Laughter erupted as they—these gum-chewing soldiers—chattered among themselves and laughed again.
The cause of their laughter appeared to be an old woman crawling along this side of the platform like a beggar in filthy rags.
“Hey!”
Across the tracks, one of the soldiers threw a chocolate.
It landed before the old woman.
She looked up at the soldiers’ platform with clouded eyes, picked it up, and dropped it into the bag slung over her shoulder.
She started to walk again.
“Hey!”
“Hey!”
The soldiers vied to throw candy and even cigarettes at her.
Some wound up and hurled their projectiles like fastballs aiming to hit.
Sunburned barefoot boys with close-cropped heads swarmed like ants to scavenge them.

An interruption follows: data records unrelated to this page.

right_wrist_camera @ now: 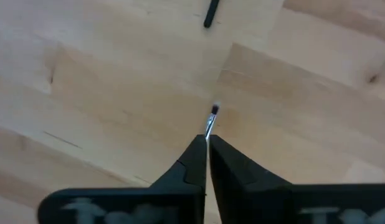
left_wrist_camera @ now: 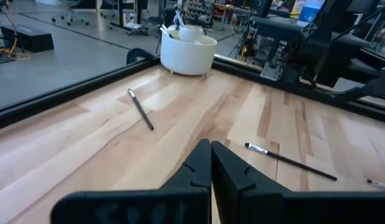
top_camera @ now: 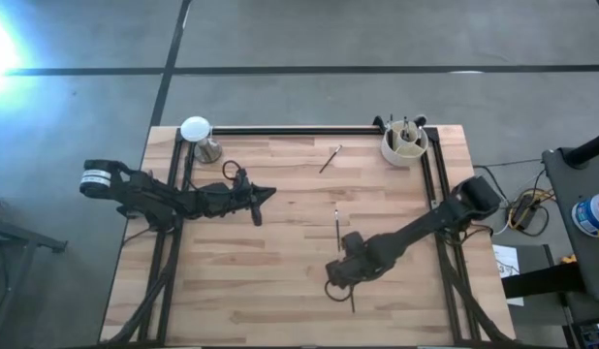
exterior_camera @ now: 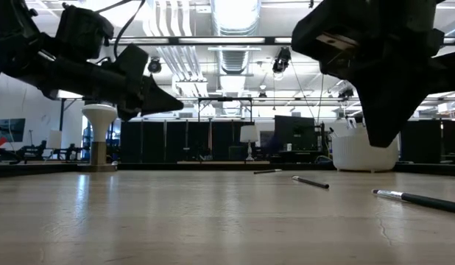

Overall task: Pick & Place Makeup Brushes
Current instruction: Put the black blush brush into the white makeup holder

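Note:
Three makeup brushes lie flat on the wooden table: one (top_camera: 331, 158) at the far middle, one (top_camera: 336, 225) in the middle, and one (top_camera: 351, 301) near the front, partly under my right gripper. My right gripper (top_camera: 343, 278) hangs above that third brush, pointing down, shut and with nothing in it. The brush's tip (right_wrist_camera: 212, 115) shows just past its fingertips (right_wrist_camera: 207, 140). In the low view the gripper (exterior_camera: 382, 141) is clear of the table. My left gripper (top_camera: 268, 194) hovers at the left, pointing level toward the right, shut and with nothing in it (left_wrist_camera: 210, 149).
A white ribbed cup (top_camera: 404, 143) holding a few brushes stands at the far right corner. A white-topped stand (top_camera: 197, 136) is at the far left corner. A black frame rail (top_camera: 290, 130) runs along the far edge. Bare wood lies between the arms.

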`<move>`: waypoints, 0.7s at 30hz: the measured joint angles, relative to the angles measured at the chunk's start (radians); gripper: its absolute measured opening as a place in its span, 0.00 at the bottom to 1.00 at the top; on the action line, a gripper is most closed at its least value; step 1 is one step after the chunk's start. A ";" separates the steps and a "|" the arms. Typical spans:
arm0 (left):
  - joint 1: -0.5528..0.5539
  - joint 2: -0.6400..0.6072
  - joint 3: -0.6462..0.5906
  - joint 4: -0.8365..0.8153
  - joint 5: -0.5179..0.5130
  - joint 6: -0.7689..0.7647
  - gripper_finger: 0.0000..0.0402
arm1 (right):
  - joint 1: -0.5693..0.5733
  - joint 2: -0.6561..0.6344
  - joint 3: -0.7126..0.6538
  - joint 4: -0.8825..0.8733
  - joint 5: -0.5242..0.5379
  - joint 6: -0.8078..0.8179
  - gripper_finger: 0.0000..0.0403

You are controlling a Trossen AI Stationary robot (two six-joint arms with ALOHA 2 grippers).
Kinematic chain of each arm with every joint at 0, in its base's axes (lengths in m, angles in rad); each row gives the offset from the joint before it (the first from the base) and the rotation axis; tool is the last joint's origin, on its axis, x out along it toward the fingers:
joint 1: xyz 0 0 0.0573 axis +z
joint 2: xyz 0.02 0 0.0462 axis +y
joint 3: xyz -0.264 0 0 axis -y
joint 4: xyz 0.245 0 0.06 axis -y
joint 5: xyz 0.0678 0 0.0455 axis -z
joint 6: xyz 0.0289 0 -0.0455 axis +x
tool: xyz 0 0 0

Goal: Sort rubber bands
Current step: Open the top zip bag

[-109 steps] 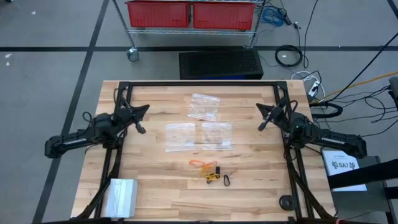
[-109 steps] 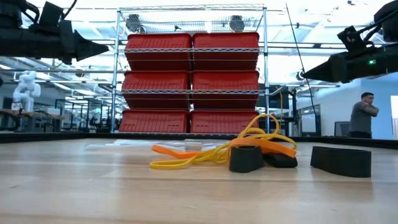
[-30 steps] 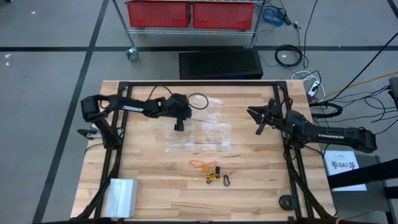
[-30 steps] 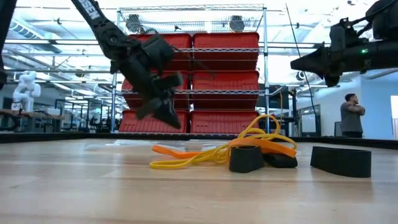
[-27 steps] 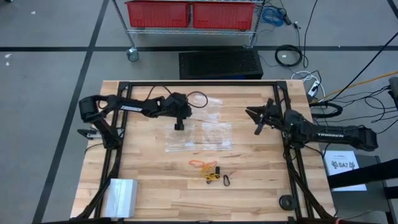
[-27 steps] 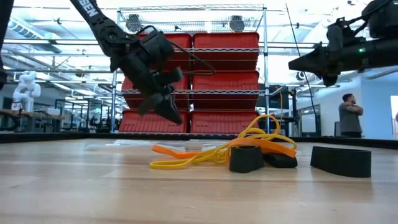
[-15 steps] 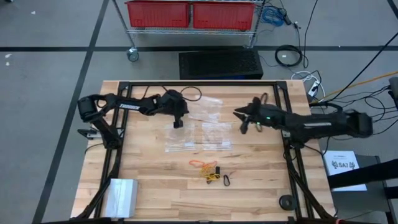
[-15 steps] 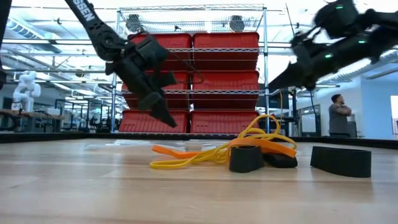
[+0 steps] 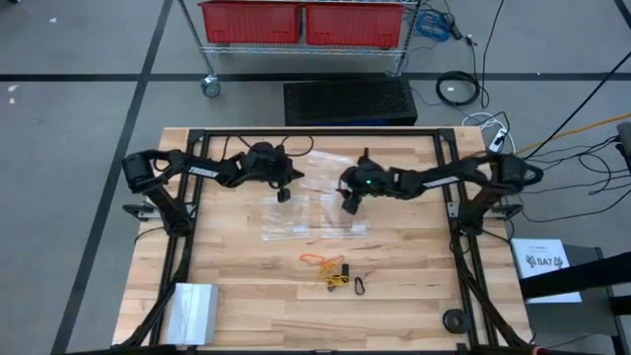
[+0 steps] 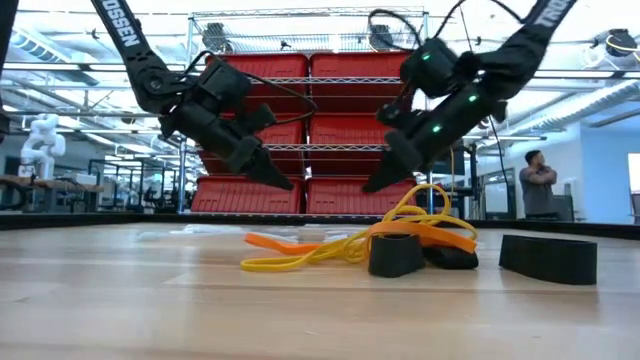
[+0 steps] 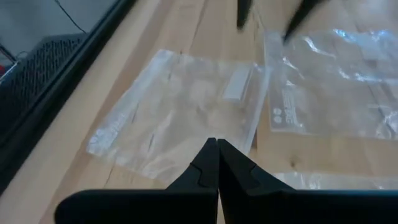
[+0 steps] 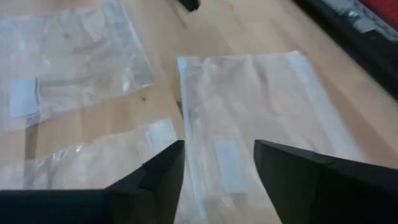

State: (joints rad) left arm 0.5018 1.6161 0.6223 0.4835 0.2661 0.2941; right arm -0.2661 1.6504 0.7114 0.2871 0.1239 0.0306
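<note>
Wooden table (image 9: pixel 237 296) seen from above, framed by a dark rail. Left gripper (image 9: pixel 283 194) reached in from the left edge toward the upper middle of the high view, hanging over the top of the left bag (image 9: pixel 286 217), fingers pressed together with nothing between them, as the left wrist view shows (image 11: pixel 213 163). Right gripper (image 9: pixel 348 204) stretched in from the right edge to just right of centre, over the right bag (image 9: pixel 343 214), fingers spread apart and empty, the gap clear in the right wrist view (image 12: pixel 217 174). Third bag (image 9: pixel 324 168) nearer the top edge of the table, between and above the two grippers. Rubber bands (image 9: pixel 330 269) in a small orange, yellow and black tangle in the lower middle of the high view, well apart from both grippers and below the bags; one black loop (image 9: pixel 361 286) just to the lower right of the tangle. In the low view, bands (image 10: pixel 360 245) heaped at centre on the tabletop, both grippers hanging above and behind them, left gripper (image 10: pixel 275 178) left of centre, right gripper (image 10: pixel 375 183) just right of centre. Clear roll (image 9: pixel 193 312) at the lower left corner of the table. Red bins (image 10: pixel 310 135) on a wire rack behind, person (image 10: pixel 538 185) standing at far right.
</note>
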 joint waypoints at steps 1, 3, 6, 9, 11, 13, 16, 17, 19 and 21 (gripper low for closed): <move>0.000 0.000 -0.006 0.022 0.000 -0.001 0.00 | 0.000 0.022 0.013 -0.001 0.000 -0.007 0.50; 0.000 0.000 -0.020 0.068 0.000 -0.002 0.00 | 0.000 0.062 0.034 -0.003 -0.001 -0.018 0.51; 0.005 0.000 -0.044 0.126 0.001 -0.003 0.00 | 0.000 0.114 0.069 -0.016 -0.002 -0.021 0.50; 0.017 0.000 -0.058 0.127 0.001 -0.006 0.00 | 0.004 0.139 0.091 -0.036 0.000 -0.024 0.49; 0.017 0.000 -0.059 0.073 -0.004 0.048 0.00 | 0.007 0.138 0.096 -0.040 0.007 -0.038 0.48; 0.003 0.000 -0.059 0.020 -0.022 0.137 0.02 | 0.009 0.127 0.098 -0.042 0.008 -0.044 0.48; -0.032 0.000 -0.041 -0.039 -0.044 0.252 0.08 | 0.010 0.107 0.098 -0.051 0.008 -0.047 0.49; -0.043 0.000 -0.031 -0.054 -0.049 0.267 0.10 | 0.009 0.102 0.098 -0.055 0.008 -0.047 0.49; -0.062 0.011 -0.007 -0.076 -0.059 0.286 0.15 | 0.009 0.090 0.098 -0.078 0.009 -0.046 0.50; -0.074 0.030 0.013 -0.085 -0.075 0.289 0.20 | 0.010 0.077 0.098 -0.090 0.010 -0.047 0.51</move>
State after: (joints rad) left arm 0.4282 1.6460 0.6349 0.3989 0.1912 0.5830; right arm -0.2557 1.7273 0.8089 0.1966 0.1335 -0.0161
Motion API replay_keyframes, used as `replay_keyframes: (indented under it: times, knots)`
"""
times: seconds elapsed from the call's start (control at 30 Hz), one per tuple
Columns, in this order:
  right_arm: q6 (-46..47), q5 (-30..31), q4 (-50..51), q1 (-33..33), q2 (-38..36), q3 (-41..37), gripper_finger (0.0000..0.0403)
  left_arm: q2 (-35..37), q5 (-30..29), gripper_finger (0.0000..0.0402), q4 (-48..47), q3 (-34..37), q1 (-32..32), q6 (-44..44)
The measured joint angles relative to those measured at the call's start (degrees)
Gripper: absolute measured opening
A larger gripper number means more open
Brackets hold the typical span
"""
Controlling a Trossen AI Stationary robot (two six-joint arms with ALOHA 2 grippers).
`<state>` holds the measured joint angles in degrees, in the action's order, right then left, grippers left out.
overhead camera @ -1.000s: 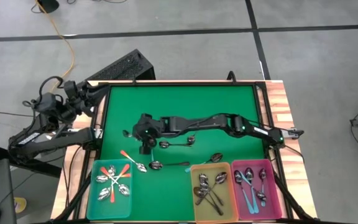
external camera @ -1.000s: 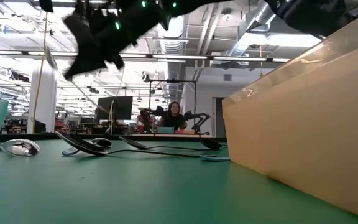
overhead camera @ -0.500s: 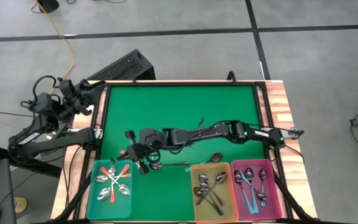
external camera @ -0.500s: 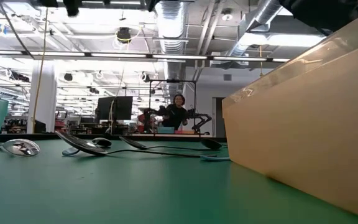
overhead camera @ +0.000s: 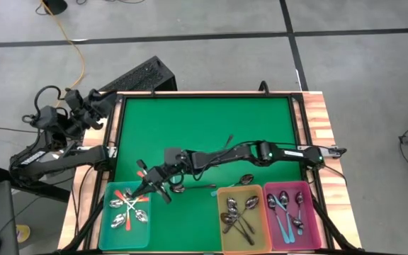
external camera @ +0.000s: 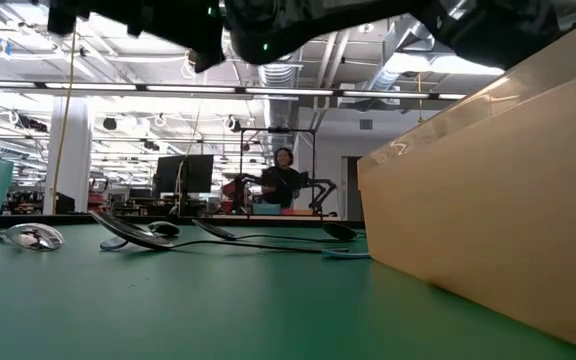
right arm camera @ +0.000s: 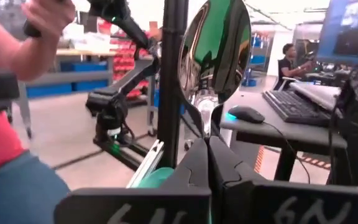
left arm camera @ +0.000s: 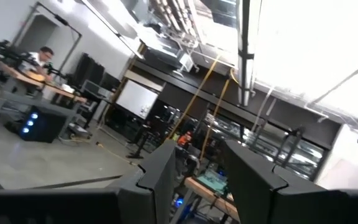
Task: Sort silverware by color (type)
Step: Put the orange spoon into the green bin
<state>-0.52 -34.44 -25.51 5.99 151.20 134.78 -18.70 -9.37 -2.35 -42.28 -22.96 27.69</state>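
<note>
My right pincer (right arm camera: pixel 209 144) is clamped on a spoon (right arm camera: pixel 215 53), its shiny bowl standing upright above the fingers, over the teal bin (overhead camera: pixel 105 212) at the worktop's (overhead camera: pixel 204 120) near-left corner. The orange-red handle (overhead camera: pixel 142 174) shows beside the pincer from above. My left pincer (left arm camera: pixel 197 171) waits off the worktop's left edge, fingers parted, holding nothing.

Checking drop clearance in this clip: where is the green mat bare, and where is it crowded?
The far half of the green mat, up to its black frame, is bare. The near strip is crowded: loose spoons lie beside the yellow bin, and the right hand holds a spoon at the teal bin. The pink bin fills the corner.
</note>
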Motion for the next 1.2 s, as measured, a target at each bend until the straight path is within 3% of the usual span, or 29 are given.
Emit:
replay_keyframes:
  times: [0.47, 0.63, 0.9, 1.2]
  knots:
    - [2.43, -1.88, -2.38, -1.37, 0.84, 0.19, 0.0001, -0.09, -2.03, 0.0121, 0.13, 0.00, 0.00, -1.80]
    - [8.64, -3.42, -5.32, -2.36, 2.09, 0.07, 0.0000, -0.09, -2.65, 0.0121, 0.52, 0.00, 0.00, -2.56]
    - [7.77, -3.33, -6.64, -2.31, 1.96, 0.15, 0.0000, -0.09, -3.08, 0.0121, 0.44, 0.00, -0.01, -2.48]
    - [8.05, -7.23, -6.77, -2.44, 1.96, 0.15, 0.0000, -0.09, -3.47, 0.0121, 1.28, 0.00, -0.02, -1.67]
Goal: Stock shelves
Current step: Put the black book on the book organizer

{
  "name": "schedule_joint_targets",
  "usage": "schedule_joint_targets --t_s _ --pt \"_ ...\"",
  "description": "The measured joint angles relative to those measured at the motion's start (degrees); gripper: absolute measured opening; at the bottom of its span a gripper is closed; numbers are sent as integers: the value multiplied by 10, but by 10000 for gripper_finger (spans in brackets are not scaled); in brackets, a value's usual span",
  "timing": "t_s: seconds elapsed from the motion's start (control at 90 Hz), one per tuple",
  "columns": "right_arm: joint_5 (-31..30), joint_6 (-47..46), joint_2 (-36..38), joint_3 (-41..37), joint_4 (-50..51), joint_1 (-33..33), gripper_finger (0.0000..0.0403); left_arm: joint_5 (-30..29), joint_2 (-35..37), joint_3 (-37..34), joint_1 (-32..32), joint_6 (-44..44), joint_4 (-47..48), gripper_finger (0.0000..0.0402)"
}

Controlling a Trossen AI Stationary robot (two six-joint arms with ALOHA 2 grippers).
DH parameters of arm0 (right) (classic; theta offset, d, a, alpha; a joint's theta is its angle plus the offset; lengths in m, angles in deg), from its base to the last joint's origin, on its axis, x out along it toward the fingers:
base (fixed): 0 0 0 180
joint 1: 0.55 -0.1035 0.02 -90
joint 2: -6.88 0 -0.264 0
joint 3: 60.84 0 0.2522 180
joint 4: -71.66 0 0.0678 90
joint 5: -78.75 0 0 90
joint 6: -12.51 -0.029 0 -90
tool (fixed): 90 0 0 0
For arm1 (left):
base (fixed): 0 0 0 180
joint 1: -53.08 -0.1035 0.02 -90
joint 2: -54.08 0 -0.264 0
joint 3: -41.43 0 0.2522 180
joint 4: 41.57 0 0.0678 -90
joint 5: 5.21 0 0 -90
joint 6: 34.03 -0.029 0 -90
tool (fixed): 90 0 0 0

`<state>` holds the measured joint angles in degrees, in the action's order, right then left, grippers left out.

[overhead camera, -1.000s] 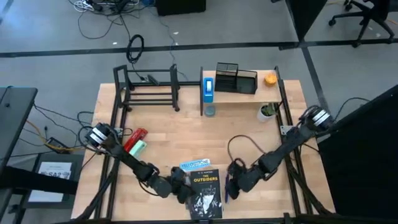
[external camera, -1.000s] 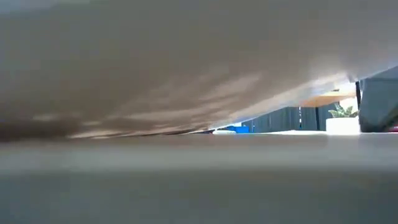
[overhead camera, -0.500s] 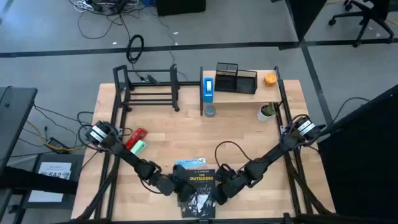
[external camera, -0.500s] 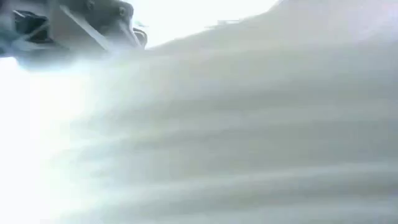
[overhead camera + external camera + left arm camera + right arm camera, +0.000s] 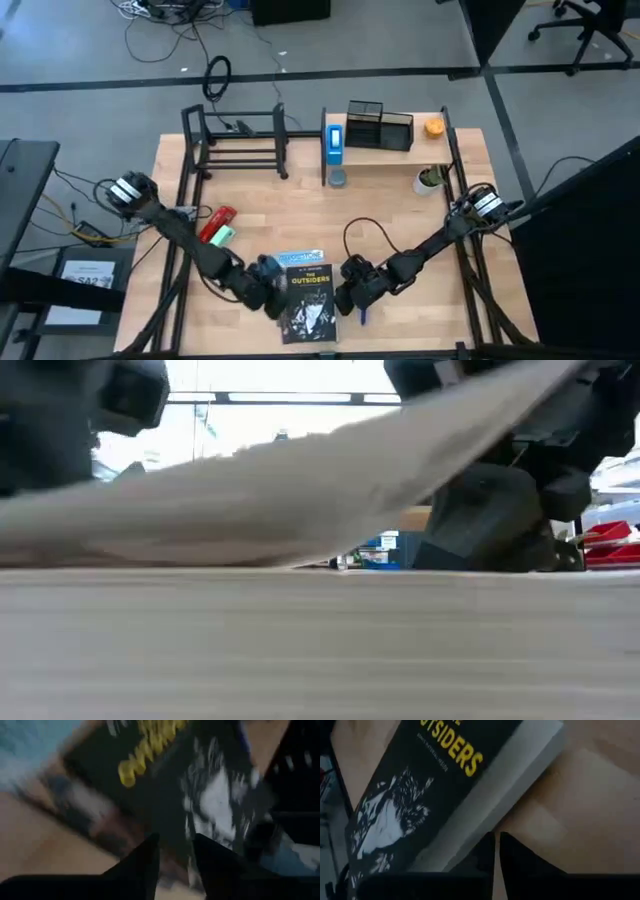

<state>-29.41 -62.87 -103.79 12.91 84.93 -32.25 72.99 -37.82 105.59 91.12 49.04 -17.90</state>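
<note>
A black book [image 5: 306, 298] with a yellow title lies near the table's near edge, partly on a light blue book [image 5: 298, 259]. My left gripper [image 5: 271, 291] is at its left edge and my right gripper [image 5: 349, 296] at its right, page-side edge. In the low view the book's underside [image 5: 300, 490] slopes up toward the right, with its left part low. The shelves stand at the far edge: a black tube rack [image 5: 236, 142] and a wood-board shelf [image 5: 388, 152]. My left gripper [image 5: 177, 855] has the black book's left edge [image 5: 172, 827] between its two fingers, coming level from the table's left. Blur hides the exact place of contact. My right gripper [image 5: 496, 847] is shut, and its fingertips [image 5: 487, 851] meet the lower edge of the book's white page side [image 5: 485, 822], coming low from the table's right. The book's right side is raised off the table there.
The wood shelf holds an upright blue book [image 5: 335, 141], a black mesh organizer [image 5: 380, 127] and an orange object [image 5: 434, 127]. A grey round object [image 5: 338, 178] and a small plant pot [image 5: 430, 180] stand beneath it. Red and green items [image 5: 216, 227] lie at the left.
My right gripper has gone toward the table's left, up to the black book's right edge. My left gripper has drawn back toward the left edge. The book has slid left, turned slightly, and tipped, so its right side now stands clear of the table.
</note>
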Motion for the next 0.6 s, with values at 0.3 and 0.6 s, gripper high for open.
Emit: schedule_joint_targets --t_s 0.3,0.6 --pt "-13 38 0 -1 -17 4 0 1 -110 2 4 41 -127 131" --pt "-34 55 0 -1 -17 21 0 -37 -132 1 -7 9 -203 145"
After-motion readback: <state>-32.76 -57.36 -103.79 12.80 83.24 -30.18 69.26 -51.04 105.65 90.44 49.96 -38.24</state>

Shinji simply felt that the lives and ways of those alien creatures—the crowd with peach-colored skin dotted with dark freckles, the crowd with large palms, long legs, and eyes like transparent glass marbles—would never penetrate beneath his skin.
He no longer held any further interest in them.
He turned his back to the soldiers and gazed at the western sky where the light had begun to thicken and grow heavy.
He was trying to discern the setting sun there.
As if peering into the very essence of his longing, he wanted to see that glow stained red as it descended through the sky.